Prima di entrare in merito della dieta alcalina e del suo regime alimentare serve una piccola premessa. Spesso si sente parlare del PH, magari scritto sopra la confezione di un sapone che espone in bella vista il parametro 5.5. In termini scientifici esso rappresenta il livello di acidità o basicità di una determinata soluzione. Non solo i chimici devono preoccuparsi di questi dati ma tutti coloro che vogliono una organismo sano dal punto di vista dell’acidità, dove per sano si intende un livello di PH compreso tra 7.35 e 7.45. Per tutto questo viene in aiuto la dieta alcalina, grazie alla quale i particolari alimenti che vengono utilizzati contribuiscono a mantenere equilibrati i valori di acidità nel corpo.

LA DIETA ALCALINA: COME FUNZIONA

Prima di intraprendere un particolare tipo di dieta è opportuno sapere quale tipo di alimentazione fa al caso nostro. In questo caso, dunque, è necessario stabilire se i nostri parametri di PH abbisognano di equilibrio e tutti noi possiamo tranquillamente effettuare questa operazione mediante delle piccole strisce di misurazione di PH reperibili semplicemente in farmacia. Una volta acquistate basta bagnare la striscia con una punta di saliva e controllare, dopo qualche secondo, il colore che essa acquista e seguire le indicazioni sul foglietto illustrativo.
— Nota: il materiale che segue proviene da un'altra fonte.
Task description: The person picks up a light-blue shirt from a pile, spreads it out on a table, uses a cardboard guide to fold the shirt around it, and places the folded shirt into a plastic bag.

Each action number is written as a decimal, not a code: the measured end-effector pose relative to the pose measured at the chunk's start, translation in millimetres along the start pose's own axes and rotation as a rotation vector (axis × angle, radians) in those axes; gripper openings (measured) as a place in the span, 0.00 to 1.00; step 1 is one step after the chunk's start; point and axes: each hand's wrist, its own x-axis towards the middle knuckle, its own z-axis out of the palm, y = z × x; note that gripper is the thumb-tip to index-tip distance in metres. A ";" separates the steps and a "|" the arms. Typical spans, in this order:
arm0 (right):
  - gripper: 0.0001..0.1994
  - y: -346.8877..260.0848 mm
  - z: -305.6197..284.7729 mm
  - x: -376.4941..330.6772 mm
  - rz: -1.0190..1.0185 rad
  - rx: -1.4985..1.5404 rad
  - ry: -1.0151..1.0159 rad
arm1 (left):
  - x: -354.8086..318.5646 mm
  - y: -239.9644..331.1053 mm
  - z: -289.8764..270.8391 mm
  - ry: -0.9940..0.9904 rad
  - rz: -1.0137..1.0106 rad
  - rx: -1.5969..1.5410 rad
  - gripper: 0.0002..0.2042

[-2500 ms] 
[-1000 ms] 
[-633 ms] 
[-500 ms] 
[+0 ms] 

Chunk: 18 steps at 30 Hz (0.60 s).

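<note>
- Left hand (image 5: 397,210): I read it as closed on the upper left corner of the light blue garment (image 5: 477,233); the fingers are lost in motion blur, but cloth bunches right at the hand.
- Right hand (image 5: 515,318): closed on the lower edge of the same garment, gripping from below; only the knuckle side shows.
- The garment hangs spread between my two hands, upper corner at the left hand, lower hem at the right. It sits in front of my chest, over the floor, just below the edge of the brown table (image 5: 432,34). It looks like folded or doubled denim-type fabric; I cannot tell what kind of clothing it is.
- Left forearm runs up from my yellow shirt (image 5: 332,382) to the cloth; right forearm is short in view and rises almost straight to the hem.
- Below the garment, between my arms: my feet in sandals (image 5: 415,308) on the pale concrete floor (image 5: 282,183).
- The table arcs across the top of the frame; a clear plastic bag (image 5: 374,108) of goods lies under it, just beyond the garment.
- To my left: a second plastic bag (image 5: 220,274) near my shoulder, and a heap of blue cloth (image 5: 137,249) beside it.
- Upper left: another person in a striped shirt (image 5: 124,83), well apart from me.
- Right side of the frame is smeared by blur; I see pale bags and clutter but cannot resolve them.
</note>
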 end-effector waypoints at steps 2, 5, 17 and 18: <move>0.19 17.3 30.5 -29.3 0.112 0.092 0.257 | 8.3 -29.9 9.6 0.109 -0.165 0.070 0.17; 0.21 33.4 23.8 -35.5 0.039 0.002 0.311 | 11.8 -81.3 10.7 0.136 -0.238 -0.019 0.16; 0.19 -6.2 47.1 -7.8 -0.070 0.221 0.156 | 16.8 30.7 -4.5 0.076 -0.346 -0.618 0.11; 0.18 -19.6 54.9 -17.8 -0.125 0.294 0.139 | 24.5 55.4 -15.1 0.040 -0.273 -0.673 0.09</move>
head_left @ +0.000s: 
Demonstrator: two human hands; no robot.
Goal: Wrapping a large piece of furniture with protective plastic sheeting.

Se i risultati emersi dal nostro test indicano un valore sfasato rispetto agli standard allora siamo pronti per cominciare a programmare una perfetta dieta alcalina. Per fare questo è opportuno alimentarsi con cibi il cui valore di PH ci aiuti a rientrare nell’equilibrio acido-base.

Prima di tutto bisogna eliminare dal nostro regime alimentare tutti i cibi con un contenuto di acidità troppo alto, come i cibi esageratamente salati, i formaggi, i cereali e la carne. Per quanto riguarda il bere è opportuno assumere tanta acqua e cercare di limitare bevande come la Coca Cola o gli alcolici. Ottima invece l’introduzione di verdura a foglia verde, frutta e legumi. La giornata può iniziare con una colazione a base di caffè d’orzo e una macedonia di frutta fresca mentre per il pranzo e la cena si consigliano insalate fresche non troppo condite oppure minestroni e risotti a base di verdure.

L’introduzione di una dieta alcalina nella nostra quotidianità favorisce tutta una serie di vantaggi per il nostro organismo che vanno al di là della semplice estetica dell’avere una pelle morbida e asciutta. Avere un PH acido porta un aumento dell’appetito ma un rallentamento del metabolismo le cui conseguenze sono, ovviamente, l’aumento di peso che in casi eccessivi, come sappiamo, può essere molto dannoso. Mantenendo un PH equilibrato invece certe cose potrebbero essere evitate e inoltre contribuisce a rilassare i muscoli e i nervi limitando i livelli di stress e un migliore funzionamento dell’apparato digerente e del fegato.